All demographic characteristics of the three samples are shown in Table 1. In the first investigation, a total of 280 soldiers were enrolled by stratified sampling methods, and 93.6% (262/280) of the questionnaires were valid. In the second round of evaluation, 1200 soldiers were enrolled, and 91% (1001/1100) of the valid questionnaires were completed. The final questionnaire consists of 8 dimensions and 55 items related to job satisfaction (14 items for examining the satisfaction of military individuals with their work), anxiety and depression (12 items for the assessment of anxiety and depression levels of military participants), daily activities (10 items were used to evaluate the functional level of participants during daily activities), physical function (3 items for analysing the physical fitness of explosive power, flexibility and reactivity when exercising or training military participants), the otolaryngology system (4 items for examining the symptoms of runny, nose congestion, sneezing, and severe cold of military participants), the integumentary system (4 items for evaluating the symptoms of rash, pruritus, allergy and haemorrhagic spots of military participants), sleep disorders (4 items for examining sleep disorder symptoms regarding dysphylaxia, dreaminess, insomnia, and night-timeurination in participants), and the visual system (4 items were selected for evaluating symptoms in the visual system, including sore eyes, blurring of vision, red eyes, blinks and weeping eyes). In the last round, 5000 soldiers were enrolled, and 95.9% (4799/5000) of the valid questionnaires were completed.

Table 1 Demographic information for soldiers participated the evaluation of the Comprehensive Health Assessment Self Questionnaire (CHASQ) of PLA, 2022–2023

Exploratory factor analysis

With the use of the “random case selection” function in the SPSS system, 2396 participants were selected from 4799 participants, and the 55 questionnaire items were analysed via EFA. The Kaiser–Meyer–Olkin (KMO) test value was 0.980, the Bartlett sphericity test value was 91910.423, and the accompanying probability was far less than the significance level of 0.05, which met the conditions of factor analysis. The results of the factor analysis showed that 8 factors needed to be extracted. The factor load matrix after orthogonal rotation of the maximum variation method is shown in Table 2. The cumulative variance contribution rate of the factors reached 64.648%.

Table 2 Load of each factor after factor rotation of formal scale for CHASQ (55 items)

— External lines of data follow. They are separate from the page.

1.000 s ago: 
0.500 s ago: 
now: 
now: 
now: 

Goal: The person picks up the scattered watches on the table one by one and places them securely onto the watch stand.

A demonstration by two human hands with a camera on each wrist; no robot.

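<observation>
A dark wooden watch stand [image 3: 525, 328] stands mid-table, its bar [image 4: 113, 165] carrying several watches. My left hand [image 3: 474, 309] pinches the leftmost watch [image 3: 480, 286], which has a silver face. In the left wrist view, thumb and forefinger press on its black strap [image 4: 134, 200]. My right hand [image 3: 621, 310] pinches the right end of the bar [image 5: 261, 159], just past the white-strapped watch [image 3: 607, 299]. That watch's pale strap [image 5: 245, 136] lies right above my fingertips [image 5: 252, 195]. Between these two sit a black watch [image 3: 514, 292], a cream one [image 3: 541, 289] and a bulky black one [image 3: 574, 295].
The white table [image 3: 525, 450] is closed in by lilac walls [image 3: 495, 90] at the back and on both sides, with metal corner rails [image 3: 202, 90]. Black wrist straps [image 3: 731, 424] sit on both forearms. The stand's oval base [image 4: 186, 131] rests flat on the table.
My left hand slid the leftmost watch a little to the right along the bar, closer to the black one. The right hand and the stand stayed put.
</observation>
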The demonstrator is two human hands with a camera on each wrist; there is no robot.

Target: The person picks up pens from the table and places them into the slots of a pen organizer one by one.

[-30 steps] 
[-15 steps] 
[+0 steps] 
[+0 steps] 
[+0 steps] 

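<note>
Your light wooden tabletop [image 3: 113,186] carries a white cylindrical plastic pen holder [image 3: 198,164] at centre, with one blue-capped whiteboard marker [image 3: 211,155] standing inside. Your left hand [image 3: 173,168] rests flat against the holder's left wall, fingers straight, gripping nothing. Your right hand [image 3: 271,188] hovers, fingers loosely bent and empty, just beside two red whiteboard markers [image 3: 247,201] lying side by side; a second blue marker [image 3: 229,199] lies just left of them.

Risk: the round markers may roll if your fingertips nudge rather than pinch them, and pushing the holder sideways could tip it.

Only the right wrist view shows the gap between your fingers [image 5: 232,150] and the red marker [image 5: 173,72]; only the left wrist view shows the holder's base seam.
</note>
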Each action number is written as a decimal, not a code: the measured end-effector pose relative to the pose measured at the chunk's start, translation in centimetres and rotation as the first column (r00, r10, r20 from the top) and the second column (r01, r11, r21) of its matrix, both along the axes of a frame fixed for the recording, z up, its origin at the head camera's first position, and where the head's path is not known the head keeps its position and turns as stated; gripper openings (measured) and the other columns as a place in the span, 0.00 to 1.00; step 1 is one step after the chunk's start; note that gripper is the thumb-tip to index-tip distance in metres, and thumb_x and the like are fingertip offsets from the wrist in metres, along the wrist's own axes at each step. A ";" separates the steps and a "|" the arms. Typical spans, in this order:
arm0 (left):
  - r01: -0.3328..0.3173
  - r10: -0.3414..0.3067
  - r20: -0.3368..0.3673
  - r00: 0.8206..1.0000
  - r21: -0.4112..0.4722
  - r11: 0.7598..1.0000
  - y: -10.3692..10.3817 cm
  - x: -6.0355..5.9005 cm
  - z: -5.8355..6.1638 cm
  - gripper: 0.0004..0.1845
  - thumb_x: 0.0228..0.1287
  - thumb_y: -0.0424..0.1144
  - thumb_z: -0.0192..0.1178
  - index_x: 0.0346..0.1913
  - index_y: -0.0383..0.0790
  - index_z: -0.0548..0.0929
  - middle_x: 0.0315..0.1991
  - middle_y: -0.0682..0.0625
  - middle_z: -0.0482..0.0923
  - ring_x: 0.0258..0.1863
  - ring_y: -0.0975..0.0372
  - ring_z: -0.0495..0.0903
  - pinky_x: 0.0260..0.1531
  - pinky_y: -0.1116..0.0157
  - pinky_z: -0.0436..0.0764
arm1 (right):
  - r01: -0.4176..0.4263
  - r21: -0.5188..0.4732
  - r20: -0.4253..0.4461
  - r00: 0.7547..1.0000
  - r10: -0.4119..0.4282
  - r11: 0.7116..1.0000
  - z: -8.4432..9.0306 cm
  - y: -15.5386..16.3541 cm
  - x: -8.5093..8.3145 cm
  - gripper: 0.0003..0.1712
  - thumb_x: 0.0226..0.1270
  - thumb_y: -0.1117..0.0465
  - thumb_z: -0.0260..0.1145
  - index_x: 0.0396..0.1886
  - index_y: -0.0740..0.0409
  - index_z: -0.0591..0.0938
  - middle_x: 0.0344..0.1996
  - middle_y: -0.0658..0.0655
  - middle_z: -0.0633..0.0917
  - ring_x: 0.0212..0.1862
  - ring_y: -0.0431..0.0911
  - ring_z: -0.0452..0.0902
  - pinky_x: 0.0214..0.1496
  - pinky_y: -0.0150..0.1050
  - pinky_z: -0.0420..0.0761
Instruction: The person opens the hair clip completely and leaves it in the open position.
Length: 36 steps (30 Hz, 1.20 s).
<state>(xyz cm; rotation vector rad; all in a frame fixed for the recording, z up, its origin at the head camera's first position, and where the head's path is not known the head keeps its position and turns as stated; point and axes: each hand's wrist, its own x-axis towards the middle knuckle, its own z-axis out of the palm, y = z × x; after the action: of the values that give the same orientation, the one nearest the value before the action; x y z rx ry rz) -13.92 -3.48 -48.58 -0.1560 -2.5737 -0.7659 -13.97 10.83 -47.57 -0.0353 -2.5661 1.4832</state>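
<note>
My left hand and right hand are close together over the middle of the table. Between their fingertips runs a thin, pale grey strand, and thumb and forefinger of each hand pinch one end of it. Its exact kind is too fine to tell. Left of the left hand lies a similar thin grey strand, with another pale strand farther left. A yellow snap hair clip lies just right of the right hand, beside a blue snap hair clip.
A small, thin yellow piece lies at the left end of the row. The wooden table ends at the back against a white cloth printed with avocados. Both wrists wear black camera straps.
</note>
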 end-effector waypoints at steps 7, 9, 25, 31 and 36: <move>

Confirmatory factor analysis

The remaining 2403 sample data points were used for the CFA of the eight-factor model. The maximum likelihood estimation method was used for model fitting, and the fitting results are shown in Table 3. Except for the NFI (0.880) and the CFI (0.893; close to 0.90), the other indicators met the statistical requirements. This illustrates that the structural validity of the questionnaire was reliable and that the 8-dimensional model of the full-dimensional CHSAQ with 55 items fit well.

Table 3 Fitting value of confirmatory factor analysis model of CHASQ

The standardized factor load model obtained from the CFA of the full-dimensional CHSAQ is shown in Fig. 2. All the items had loads greater than 0.40, and all had P values < 0.05.

Fig. 2
figure 2

Standardized factor load model of confirmatory factor analysis. All loading scores of 55 items and 8 dimensions of CHASQ were listed in this figure

Content validity

The correlation coefficients between each dimension were mostly distributed in the range of 0.03–0.50, whereas the correlation coefficients between the dimension and total questionnaire scores ranged from 0.636 to 0.930 (Table 4). As shown in Table 4, the correlation coefficients between the dimension and total questionnaire scores were mostly greater than the correlation coefficient between the dimension scores. The results showed that each item could be a good representative of the whole questionnaire since each item was strongly correlated with the total score of the questionnaire. Moreover, the correlation between the dimensions was weak, which indicates that there is a certain degree of independence and discrimination between them. The content validity ratio (CVR) was 0.62, which indicated that the content validity of the questionnaire was good.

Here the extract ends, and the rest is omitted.